Saturday, April 5, 2014

Chick Hatch-Along Part 2: Incubating Week 1

The first few days of running the incubator were a bit stressful. I wasn't very confident in what I was doing and I was nervous because, well, I've never had a part in creating life before. Seems like something that should be taken seriously.

I chose my office as the place to set it up because it was lower traffic and I thought I would be able to keep the temperature in the room stable with a space heater. Not true at all. The room was fluctuating by 20 degrees throughout the day/night and I couldn't get it to balance out. It was affecting the temperature inside the incubator and it's really important to keep it between 100-102  at the tops of the eggs, any higher and it could kill the embryos.

It got to frustrating so I ended up moving the incubator into the kitchen. That way the dogs/cats couldn't get to it, the temperature in the room never fluctuated more than 5 degrees and I could check on it frequently. After that it was smooth sailing. There were still hot and cool spots in the incubator because there wasn't a fan circulating the air, but the lowest was 99.5 and the highest was 103.2, with most of it in the right range.

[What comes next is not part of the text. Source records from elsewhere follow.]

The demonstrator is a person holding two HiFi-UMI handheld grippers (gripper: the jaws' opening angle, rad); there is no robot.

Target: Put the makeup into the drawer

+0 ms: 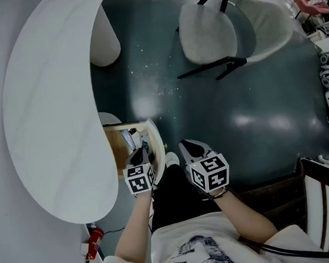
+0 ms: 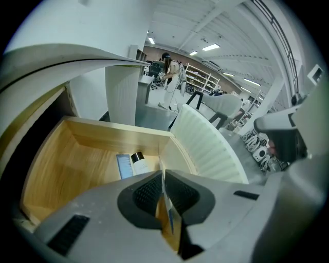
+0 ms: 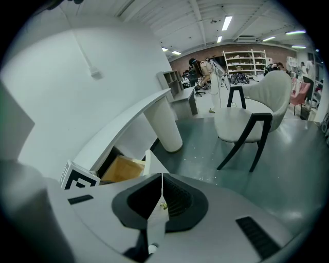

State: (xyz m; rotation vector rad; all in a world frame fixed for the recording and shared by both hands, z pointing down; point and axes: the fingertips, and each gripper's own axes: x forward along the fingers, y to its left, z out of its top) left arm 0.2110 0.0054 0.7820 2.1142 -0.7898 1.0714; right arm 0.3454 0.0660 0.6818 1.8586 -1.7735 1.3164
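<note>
Makeup lying in the open drawer

I saw the drawer standing open, pale wood inside with a ribbed white front. On its floor a flat blue case lay right beside a white bottle with a black cap.

The left gripper points forward and steeply down. Its jaws are pressed together with nothing between them. The left cube sits at its rear, facing up toward the head view. Behind it the bare left forearm runs back to the lower edge of that view. The right gripper is just beside the left one, not touching it, and also points forward and down. Its jaws are likewise closed on nothing. The right cube sits at its rear, and the bare right forearm angles in from the lower right.
</note>
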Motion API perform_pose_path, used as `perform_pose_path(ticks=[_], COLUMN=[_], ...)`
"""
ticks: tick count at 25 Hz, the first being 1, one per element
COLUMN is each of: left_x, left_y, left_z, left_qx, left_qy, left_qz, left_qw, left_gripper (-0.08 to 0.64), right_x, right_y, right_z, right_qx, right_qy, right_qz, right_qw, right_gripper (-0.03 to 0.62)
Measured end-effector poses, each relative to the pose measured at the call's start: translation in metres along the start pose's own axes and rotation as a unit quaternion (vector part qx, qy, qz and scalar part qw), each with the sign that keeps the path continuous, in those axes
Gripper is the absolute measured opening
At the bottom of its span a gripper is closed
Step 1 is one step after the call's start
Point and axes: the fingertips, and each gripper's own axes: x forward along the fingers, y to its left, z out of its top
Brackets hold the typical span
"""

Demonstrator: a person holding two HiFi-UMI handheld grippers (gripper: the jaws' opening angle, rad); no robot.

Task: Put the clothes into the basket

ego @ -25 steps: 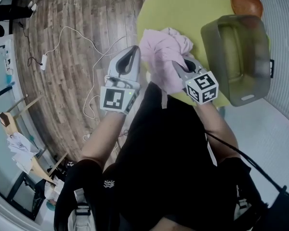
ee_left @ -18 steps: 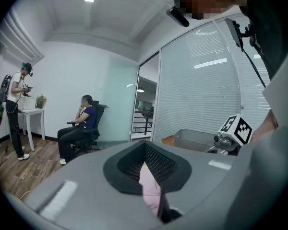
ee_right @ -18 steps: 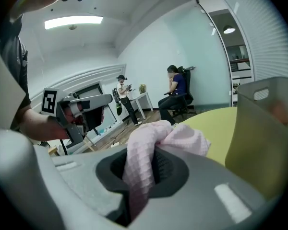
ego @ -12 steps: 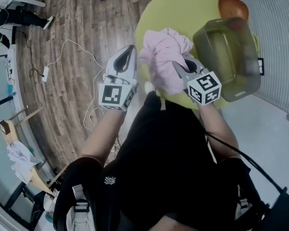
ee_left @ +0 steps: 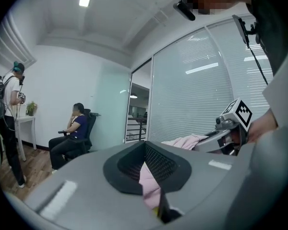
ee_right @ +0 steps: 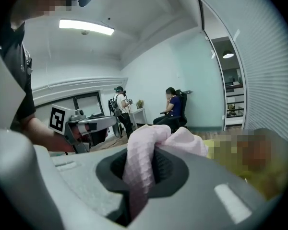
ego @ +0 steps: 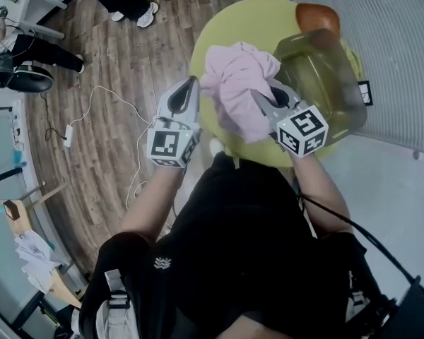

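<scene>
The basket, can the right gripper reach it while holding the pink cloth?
Probably yes. The basket sits open on the green table right beside the right gripper, nothing between them, though the left gripper also pinches the pink cloth.

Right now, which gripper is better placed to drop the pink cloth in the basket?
Right. The right gripper, shut on the pink cloth, sits beside the basket; the left gripper, also pinching it, is farther off.

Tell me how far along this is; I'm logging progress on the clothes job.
Done: the pink garment is lifted above the yellow-green table. In hand: the left gripper and the right gripper are both clamped on it, beside the basket. Left: carry it over the rim and release; no clothes show inside.
</scene>
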Motion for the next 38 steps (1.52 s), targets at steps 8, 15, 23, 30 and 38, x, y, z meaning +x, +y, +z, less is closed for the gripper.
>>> perform_pose_path(ticks=[8, 15, 23, 30, 38], left_x=[0.008, 0.031, 0.054, 0.082, 0.107], left_y=[-0.02, -0.048, -0.067, -0.085, -0.113], left_z=[0.029, 0.035, 0.071, 0.099, 0.098], left_qx=[0.011, 0.02, 0.03, 0.032, 0.034], left_qy=[-0.017, -0.022, -0.058, -0.066, -0.071], left_qz=[-0.024, -0.049, -0.078, -0.097, -0.128], left_qw=[0.9995, 0.9984, 0.9948, 0.9925, 0.9886], left_gripper=[0.006, 0.006, 0.006, 0.006, 0.006], right_x=[-0.04, -0.074, -0.109, -0.146, -0.196], right_y=[-0.02, -0.054, -0.076, -0.111, -0.166], right_z=[0.046, 0.07, 0.108, 0.146, 0.129], right_qx=[-0.008, 0.0, -0.006, -0.018, 0.032], right_qy=[-0.047, -0.087, -0.12, -0.143, -0.169], right_qz=[-0.037, -0.067, -0.102, -0.151, -0.209], right_qw=[0.998, 0.994, 0.988, 0.978, 0.963], right_gripper=[0.037, 0.037, 0.037, 0.028, 0.028])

At Day 7 I got to candle all of the eggs. Candling mean shining a light through one end of the egg in a dark room to see what was going on inside. You can buy a fancy egg candler but I made one out of a small flashlight and a toilet paper tube.


At Day 7 you can see a small spot with veins coming out of it. It looks like a spider. That's the baby chicken starting to develop! White eggs are the easiest to look into, but we have brown and green eggs so they can be a bit challenging to see into.

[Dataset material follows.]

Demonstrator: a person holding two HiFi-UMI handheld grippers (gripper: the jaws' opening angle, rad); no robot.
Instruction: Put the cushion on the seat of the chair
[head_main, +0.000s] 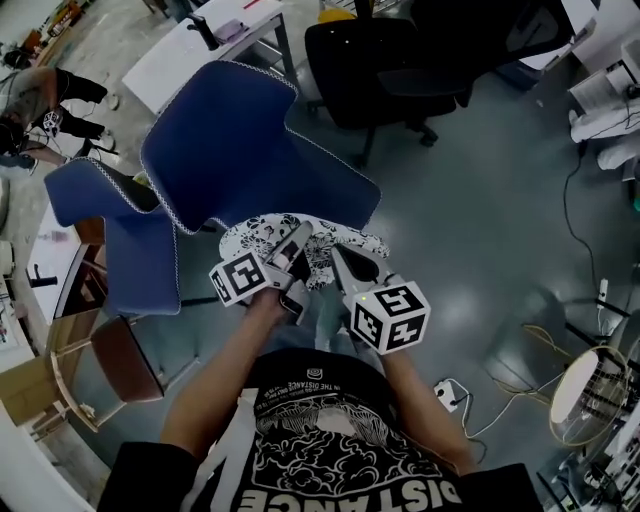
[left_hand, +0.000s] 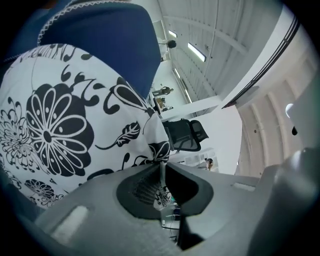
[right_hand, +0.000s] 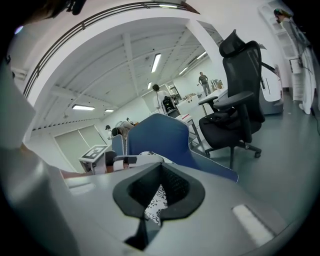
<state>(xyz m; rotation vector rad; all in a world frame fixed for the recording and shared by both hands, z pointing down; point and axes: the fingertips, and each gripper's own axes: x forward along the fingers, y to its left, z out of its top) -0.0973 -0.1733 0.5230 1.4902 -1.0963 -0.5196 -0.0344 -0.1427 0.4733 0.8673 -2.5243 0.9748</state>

This one is a normal egg. You can see the air sac at the bottom of the egg, the embryo above it, and veins spidering out from there. 

This one turned out to be unfertilized. The yolk moves around in the egg and there didn't appear to be any development. 

Unfortunately quite a few of the green eggs from my flock ended up to not have been fertilized. I culled 7 eggs and I think 4 more are also unfertilized but they are hard to see in so I'm waiting until Day 14 to be sure.

I candled again at Day 10 and could see more development in the eggs. Right now of 47 eggs I can see development in 32 of them, 7 were culled, 4 have shells to thick to see in, and 4 I'm pretty sure are infertile but I'm waiting a few more days to make sure.